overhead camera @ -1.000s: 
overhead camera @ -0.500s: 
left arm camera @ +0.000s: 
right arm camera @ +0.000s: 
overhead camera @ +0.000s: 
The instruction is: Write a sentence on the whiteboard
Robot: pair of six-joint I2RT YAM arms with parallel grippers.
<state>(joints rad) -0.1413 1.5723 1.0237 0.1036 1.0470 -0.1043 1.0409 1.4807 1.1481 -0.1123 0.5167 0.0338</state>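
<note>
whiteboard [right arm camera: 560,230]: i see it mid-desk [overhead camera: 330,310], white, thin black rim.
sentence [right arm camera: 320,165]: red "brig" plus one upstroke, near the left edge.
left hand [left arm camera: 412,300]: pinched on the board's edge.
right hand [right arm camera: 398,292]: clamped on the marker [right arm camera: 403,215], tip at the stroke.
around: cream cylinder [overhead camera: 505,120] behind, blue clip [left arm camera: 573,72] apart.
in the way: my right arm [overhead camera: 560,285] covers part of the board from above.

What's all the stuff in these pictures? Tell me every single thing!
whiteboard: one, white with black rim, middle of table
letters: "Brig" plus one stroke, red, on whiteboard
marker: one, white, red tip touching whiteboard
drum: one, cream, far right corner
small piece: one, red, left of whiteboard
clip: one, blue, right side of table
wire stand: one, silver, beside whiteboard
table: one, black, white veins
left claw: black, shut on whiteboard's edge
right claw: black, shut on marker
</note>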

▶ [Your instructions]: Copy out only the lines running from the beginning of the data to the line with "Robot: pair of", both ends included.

▶ [Solution]:
overhead camera @ -1.000s: 
overhead camera @ -0.500s: 
left arm camera @ +0.000s: 
right arm camera @ +0.000s: 
overhead camera @ +0.000s: 
The instruction is: Write a sentence on the whiteboard
Robot: pair of six-joint I2RT YAM arms with parallel grippers.

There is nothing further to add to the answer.